● EXERCISE PROMPT
In the entries that follow, repeat exactly the lines from the one that has "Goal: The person" through the one that has "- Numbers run", but omit pictures.

● MATERIAL PROVIDED
::::::
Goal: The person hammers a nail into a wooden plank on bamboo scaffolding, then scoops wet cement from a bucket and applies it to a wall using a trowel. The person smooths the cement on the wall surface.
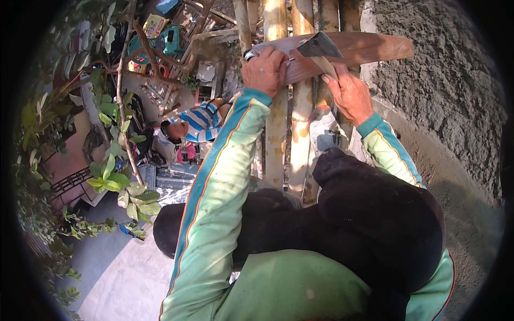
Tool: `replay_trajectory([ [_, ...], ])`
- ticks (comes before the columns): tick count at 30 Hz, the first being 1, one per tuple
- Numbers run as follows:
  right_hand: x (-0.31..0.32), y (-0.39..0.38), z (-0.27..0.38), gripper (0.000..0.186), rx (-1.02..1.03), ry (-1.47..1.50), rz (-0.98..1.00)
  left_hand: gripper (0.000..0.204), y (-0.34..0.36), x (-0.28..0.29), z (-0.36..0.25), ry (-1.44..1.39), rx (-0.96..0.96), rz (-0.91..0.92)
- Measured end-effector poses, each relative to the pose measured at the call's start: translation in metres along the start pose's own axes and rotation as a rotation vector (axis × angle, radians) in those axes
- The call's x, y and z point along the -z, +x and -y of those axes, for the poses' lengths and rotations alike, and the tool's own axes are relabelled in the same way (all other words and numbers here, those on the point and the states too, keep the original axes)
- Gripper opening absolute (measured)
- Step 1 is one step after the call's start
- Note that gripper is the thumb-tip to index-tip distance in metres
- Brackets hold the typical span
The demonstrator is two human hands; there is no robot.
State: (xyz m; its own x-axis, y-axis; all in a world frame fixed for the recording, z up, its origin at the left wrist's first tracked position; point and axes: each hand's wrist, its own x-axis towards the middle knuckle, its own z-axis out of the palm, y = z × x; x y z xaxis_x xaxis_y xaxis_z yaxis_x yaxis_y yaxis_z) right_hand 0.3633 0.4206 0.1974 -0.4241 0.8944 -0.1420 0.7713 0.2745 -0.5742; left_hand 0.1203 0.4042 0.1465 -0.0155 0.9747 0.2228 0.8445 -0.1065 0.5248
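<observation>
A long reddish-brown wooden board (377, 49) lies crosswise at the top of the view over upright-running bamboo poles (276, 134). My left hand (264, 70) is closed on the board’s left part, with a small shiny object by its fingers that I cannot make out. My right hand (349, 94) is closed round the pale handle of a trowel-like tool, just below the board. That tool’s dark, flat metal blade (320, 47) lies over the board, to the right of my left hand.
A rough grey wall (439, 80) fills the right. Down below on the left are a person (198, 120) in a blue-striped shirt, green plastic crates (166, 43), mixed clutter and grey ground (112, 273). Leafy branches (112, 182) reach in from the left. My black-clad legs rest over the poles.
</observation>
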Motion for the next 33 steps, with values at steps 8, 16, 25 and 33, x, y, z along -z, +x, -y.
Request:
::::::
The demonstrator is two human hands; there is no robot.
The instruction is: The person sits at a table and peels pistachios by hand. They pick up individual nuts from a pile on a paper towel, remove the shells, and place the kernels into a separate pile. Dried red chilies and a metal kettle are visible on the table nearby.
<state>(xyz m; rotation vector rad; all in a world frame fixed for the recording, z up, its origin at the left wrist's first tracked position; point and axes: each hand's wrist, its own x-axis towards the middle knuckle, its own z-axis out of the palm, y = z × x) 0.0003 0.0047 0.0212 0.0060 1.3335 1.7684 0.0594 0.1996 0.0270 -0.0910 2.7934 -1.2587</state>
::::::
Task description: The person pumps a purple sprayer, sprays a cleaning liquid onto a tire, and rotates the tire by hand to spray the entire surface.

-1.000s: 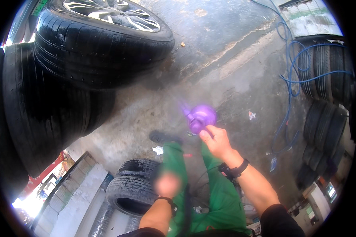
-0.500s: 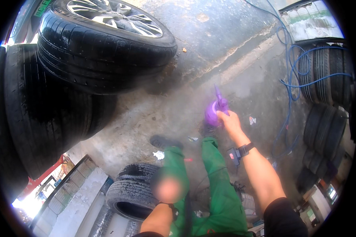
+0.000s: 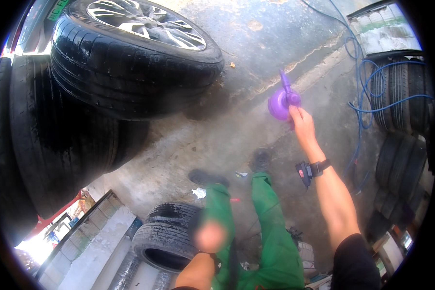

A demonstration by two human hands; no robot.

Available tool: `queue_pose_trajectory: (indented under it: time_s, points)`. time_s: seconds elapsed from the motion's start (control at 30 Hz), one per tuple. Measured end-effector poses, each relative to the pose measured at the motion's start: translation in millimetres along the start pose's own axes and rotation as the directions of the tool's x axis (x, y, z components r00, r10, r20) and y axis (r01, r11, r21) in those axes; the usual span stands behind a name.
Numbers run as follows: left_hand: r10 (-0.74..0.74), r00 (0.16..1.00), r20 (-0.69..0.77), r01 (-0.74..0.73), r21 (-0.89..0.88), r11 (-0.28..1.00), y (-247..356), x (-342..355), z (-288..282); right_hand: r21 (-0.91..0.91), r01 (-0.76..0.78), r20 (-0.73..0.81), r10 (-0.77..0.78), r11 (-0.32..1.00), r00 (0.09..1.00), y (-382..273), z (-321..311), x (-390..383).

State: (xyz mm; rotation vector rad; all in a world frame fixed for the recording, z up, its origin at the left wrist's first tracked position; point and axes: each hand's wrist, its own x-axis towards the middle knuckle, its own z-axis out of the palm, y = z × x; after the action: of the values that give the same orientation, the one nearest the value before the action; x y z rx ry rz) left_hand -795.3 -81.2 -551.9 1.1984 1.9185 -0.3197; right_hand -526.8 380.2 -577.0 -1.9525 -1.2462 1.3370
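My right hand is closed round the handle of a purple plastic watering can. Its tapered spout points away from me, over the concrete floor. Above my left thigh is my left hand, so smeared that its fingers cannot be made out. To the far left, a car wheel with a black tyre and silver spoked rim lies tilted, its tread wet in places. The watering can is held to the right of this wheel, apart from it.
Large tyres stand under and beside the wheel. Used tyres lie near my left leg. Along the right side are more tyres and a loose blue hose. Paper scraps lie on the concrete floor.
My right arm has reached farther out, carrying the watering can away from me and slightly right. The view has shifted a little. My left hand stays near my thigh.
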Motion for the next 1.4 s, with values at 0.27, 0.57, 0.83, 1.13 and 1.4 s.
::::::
● EXERCISE RESPONSE
Goal: The person hammers a nail into a wooden plank on bamboo scaffolding, then scoops wet cement from a bucket and applies it to a wall using a trowel. The person smooths the cement on the wall surface.
Tool: `replay_trajectory([ [_, ...], ])`
- ticks (comes before the columns): tick count at 30 Hz, the first being 1, one per tuple
- Numbers run as follows:

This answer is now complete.